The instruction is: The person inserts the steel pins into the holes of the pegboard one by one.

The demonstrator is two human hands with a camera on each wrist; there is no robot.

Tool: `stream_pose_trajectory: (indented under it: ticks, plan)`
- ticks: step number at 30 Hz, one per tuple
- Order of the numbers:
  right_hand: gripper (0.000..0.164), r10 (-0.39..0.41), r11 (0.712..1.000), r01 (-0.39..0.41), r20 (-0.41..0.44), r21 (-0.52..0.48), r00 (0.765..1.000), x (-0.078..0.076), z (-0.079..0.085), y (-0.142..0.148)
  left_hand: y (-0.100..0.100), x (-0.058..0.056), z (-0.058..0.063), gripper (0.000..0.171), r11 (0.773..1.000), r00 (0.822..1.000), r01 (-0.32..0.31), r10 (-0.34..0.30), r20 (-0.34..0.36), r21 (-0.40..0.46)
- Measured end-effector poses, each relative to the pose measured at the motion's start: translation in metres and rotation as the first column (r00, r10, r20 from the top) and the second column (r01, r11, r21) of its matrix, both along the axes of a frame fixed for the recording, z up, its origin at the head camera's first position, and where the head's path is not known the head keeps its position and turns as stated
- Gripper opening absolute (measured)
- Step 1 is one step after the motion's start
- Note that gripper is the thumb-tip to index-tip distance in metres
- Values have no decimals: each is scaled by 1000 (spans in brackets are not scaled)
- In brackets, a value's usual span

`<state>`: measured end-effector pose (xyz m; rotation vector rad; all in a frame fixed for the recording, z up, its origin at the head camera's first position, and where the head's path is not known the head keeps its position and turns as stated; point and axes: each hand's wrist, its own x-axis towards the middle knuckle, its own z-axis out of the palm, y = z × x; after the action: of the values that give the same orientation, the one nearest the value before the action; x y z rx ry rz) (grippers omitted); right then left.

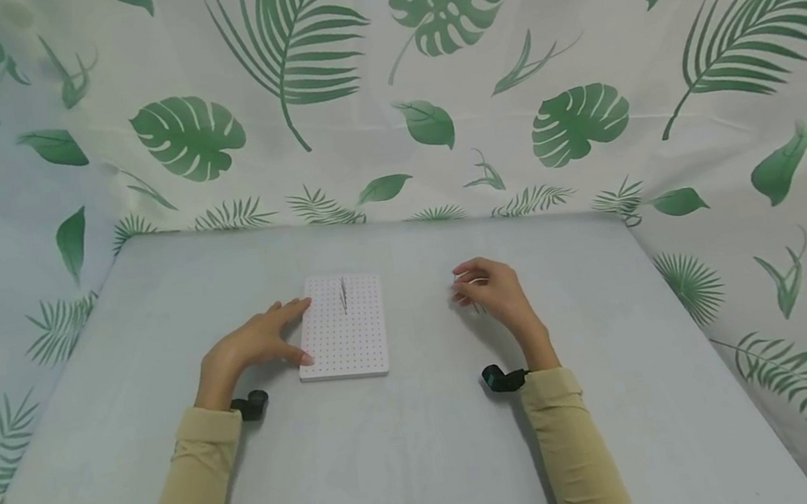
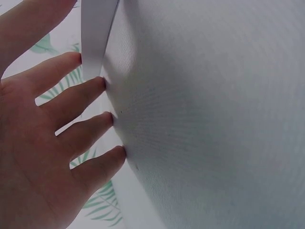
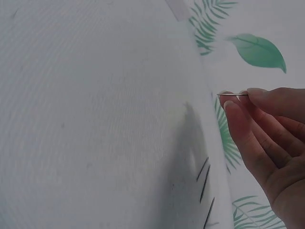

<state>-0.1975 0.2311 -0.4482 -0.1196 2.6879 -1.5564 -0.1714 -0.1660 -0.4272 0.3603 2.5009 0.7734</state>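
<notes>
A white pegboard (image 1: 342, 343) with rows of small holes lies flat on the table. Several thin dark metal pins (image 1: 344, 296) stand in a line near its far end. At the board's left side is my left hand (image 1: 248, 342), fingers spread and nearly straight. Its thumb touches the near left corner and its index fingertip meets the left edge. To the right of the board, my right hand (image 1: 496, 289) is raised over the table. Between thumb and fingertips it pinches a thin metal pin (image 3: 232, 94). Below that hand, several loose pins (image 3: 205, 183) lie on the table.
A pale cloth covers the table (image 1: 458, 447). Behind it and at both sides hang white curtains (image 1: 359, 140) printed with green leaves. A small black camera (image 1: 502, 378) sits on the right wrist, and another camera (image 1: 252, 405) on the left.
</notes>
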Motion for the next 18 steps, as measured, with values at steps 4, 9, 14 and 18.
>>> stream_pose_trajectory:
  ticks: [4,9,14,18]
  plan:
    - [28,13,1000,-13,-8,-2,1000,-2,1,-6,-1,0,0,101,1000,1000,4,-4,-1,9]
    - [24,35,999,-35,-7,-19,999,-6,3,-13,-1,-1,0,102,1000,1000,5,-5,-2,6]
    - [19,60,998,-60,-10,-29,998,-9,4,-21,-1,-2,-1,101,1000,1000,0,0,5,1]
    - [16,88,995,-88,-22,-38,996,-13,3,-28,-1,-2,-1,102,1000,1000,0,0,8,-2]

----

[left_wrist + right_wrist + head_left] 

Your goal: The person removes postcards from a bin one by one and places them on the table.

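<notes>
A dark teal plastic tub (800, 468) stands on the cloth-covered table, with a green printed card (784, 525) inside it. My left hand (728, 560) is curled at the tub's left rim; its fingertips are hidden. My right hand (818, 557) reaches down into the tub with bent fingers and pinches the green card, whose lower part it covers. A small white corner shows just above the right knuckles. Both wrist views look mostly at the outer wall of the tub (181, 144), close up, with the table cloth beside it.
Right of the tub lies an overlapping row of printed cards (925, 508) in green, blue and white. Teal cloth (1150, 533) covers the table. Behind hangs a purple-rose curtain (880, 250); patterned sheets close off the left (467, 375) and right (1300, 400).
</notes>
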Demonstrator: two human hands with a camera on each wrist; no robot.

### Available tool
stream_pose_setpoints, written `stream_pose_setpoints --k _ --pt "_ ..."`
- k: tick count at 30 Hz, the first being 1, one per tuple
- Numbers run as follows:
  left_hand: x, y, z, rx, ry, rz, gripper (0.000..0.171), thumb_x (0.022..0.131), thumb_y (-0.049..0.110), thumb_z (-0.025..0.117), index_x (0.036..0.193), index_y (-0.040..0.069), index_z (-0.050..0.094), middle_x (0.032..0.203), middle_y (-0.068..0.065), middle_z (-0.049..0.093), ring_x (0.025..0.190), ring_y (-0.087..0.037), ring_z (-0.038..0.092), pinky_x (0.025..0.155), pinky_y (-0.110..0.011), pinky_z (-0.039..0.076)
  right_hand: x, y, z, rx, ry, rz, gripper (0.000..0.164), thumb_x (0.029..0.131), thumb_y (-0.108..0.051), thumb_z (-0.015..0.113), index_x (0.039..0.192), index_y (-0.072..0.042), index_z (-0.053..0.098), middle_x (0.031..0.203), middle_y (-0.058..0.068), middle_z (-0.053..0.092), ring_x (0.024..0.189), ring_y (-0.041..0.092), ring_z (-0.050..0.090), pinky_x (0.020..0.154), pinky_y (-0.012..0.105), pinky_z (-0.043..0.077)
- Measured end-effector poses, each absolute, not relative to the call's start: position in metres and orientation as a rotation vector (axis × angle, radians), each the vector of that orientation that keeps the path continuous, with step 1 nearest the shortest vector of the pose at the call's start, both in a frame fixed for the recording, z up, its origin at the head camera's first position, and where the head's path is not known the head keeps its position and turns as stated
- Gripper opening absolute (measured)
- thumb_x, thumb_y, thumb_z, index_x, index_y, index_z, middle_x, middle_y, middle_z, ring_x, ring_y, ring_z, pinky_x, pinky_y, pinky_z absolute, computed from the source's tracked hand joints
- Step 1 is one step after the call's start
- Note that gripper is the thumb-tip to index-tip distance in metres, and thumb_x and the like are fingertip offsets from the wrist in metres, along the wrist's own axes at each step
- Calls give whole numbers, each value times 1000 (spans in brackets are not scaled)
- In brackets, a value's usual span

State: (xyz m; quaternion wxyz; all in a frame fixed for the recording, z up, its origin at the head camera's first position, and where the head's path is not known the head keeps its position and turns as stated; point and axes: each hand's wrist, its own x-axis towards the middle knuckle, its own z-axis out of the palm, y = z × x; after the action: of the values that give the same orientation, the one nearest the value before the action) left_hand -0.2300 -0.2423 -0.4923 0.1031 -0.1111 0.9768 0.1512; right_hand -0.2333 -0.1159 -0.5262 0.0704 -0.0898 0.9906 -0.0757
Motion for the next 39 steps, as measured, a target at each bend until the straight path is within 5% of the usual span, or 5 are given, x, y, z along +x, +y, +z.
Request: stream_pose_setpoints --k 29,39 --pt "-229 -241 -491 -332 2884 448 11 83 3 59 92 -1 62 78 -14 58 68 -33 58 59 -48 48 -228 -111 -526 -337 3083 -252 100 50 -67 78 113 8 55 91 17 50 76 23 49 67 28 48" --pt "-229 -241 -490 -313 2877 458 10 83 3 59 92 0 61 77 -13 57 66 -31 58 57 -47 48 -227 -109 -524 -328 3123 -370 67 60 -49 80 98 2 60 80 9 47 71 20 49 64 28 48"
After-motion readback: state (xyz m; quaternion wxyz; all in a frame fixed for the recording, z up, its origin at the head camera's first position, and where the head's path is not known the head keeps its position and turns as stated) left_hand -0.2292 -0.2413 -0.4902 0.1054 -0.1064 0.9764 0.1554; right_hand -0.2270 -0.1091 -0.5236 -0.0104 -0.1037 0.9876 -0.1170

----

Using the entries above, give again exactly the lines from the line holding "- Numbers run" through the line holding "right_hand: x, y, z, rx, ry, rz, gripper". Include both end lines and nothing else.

* [SOLUTION BELOW]
- Numbers run as follows:
  left_hand: x, y, z, rx, ry, rz, gripper (0.000..0.171), thumb_x (0.022..0.131), thumb_y (-0.049..0.110), thumb_z (-0.025..0.117), index_x (0.036..0.193), index_y (-0.040..0.069), index_z (-0.050..0.094), middle_x (0.032..0.203), middle_y (-0.068..0.065), middle_z (-0.049..0.093), ring_x (0.025..0.190), ring_y (-0.087..0.037), ring_z (-0.038..0.092), pinky_x (0.025..0.155), pinky_y (-0.110..0.011), pinky_z (-0.039..0.076)
  right_hand: x, y, z, rx, ry, rz, gripper (0.000..0.164), thumb_x (0.029..0.131), thumb_y (-0.108..0.051), thumb_z (-0.015..0.113), index_x (0.039..0.192), index_y (-0.072..0.042), index_z (-0.053..0.098), middle_x (0.031..0.203), middle_y (-0.058..0.068), middle_z (-0.053..0.092), ring_x (0.024..0.189), ring_y (-0.041..0.092), ring_z (-0.050..0.090), pinky_x (0.020..0.154), pinky_y (-0.012..0.105), pinky_z (-0.043..0.077)

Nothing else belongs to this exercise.